Ecologistes et communistes n’ont pas saisi la main tendue par La France insoumise (LFI). La proposition faite par le coordinateur « insoumis », Manuel Bompard, de s’allier pour la présidentielle de 2027 n’a pas trouvé preneur. Un échec qui peut s’interpréter comme le symptôme de l’état de dégradation des relations entre les formations politiques de gauche. Le premier lieutenant de Jean-Luc Mélenchon a, dans un entretien au Parisien, mis sur la table une « nouvelle alliance populaire » pour 2027.

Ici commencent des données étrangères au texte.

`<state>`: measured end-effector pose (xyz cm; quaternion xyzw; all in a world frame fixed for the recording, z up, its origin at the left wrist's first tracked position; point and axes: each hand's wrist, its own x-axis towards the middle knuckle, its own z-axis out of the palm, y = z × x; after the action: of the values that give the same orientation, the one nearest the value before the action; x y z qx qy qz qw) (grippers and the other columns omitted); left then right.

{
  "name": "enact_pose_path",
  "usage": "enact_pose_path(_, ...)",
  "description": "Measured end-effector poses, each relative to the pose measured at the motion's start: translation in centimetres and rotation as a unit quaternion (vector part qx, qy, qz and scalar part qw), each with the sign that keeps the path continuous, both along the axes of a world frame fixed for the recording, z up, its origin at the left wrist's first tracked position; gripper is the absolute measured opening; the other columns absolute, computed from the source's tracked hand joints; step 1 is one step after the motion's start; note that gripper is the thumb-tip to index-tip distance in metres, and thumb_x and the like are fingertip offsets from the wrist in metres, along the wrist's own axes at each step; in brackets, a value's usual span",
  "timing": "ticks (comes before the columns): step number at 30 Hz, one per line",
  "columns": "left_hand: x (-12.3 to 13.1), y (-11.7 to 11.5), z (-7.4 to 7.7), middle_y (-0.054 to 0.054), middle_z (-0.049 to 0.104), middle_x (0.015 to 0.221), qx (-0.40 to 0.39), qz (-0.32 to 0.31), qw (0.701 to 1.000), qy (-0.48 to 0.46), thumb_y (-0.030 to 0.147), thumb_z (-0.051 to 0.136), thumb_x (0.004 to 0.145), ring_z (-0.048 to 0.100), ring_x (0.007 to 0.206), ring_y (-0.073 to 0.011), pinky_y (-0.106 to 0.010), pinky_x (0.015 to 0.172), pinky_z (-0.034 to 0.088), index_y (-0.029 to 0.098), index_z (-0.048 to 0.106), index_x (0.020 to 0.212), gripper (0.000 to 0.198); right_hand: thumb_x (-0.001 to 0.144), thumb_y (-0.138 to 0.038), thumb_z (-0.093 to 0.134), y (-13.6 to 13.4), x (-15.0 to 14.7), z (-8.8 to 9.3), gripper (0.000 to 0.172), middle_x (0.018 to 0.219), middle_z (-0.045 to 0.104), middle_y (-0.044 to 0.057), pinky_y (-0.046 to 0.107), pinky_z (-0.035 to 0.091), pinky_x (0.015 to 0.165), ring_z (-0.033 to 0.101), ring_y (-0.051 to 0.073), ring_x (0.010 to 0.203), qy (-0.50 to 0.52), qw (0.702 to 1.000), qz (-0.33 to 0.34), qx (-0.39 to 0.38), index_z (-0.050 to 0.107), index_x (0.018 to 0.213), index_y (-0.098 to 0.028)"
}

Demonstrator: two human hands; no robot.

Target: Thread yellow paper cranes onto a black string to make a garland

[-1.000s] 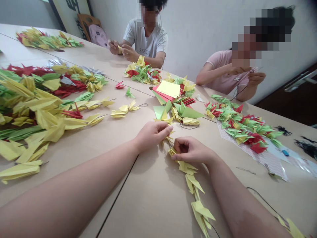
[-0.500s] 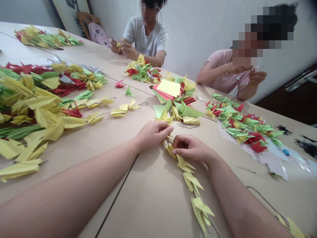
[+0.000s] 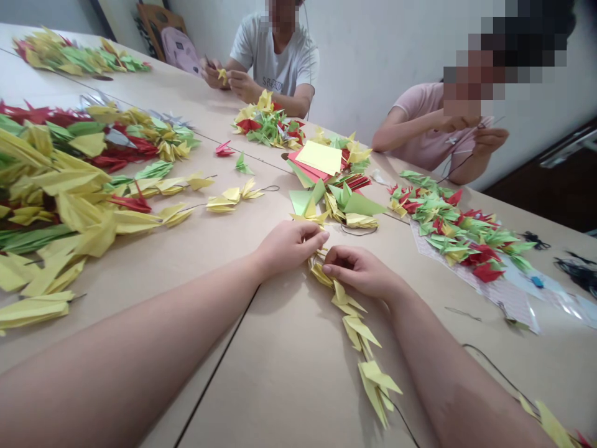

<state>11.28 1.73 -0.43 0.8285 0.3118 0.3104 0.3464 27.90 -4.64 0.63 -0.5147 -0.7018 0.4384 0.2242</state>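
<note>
A strand of yellow origami cranes (image 3: pixel 354 330) lies on the beige table (image 3: pixel 289 373), running from my hands toward me and to the right. My right hand (image 3: pixel 357 270) has its fingers curled around the strand's top end. My left hand (image 3: pixel 289 246) pinches at the same end, near a thin dark thread (image 3: pixel 318 254). The small piece between my fingers is mostly hidden. Just beyond my left fingertips lies a pile of green and yellow folded paper (image 3: pixel 338 208).
A stack of yellow and red paper sheets (image 3: pixel 317 158) sits in that pile. Long heaps of crane strands (image 3: pixel 60 186) cover the left side, and a red-green heap (image 3: pixel 457 230) lies right on patterned plastic. Two seated people (image 3: pixel 273 62) (image 3: pixel 433 124) work with paper and thread across the table.
My hands have moved only slightly, staying together at the strand's top end. The view has shifted a little, so everything on the table sits slightly higher in the frame.
</note>
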Motion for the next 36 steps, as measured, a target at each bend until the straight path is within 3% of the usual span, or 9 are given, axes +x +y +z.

« Faisons de notre candidature à l’élection présidentielle une candidature commune », a-t-il déclaré, en souhaitant un accord sur « le programme », les « candidatures aux élections sénatoriales et législatives », et la mise en place d’un « conseil politique ». En échange, Les Ecologistes et et le Parti communiste français (PCF) se rangeraient derrière le candidat LFI, qui conduirait la campagne présidentielle. Si Jean-Luc Mélenchon n’est pas officiellement déclaré, il a, selon Manuel Bompard, « indéniablement » le profil pour emmener cette alliance.

Le 7 février, le leader « insoumis » avait lui-même fait cette offre lors d’un meeting à Argenteuil. Cette fois, la proposition intervient au moment où les socialistes paraissent plus frileux que jamais sur la primaire de la gauche, soutenue par Marine Tondelier, Clémentine Autain et François Ruffin. Pour autant, pas question pour Les Ecologistes de changer leurs plans, surtout après des municipales qui ont montré, selon l’eurodéputé David Cormand, que « des listes d’union entre socialistes et Ecologistes » étaient arrivées « quasiment tout le temps » devant « les listes LFI ».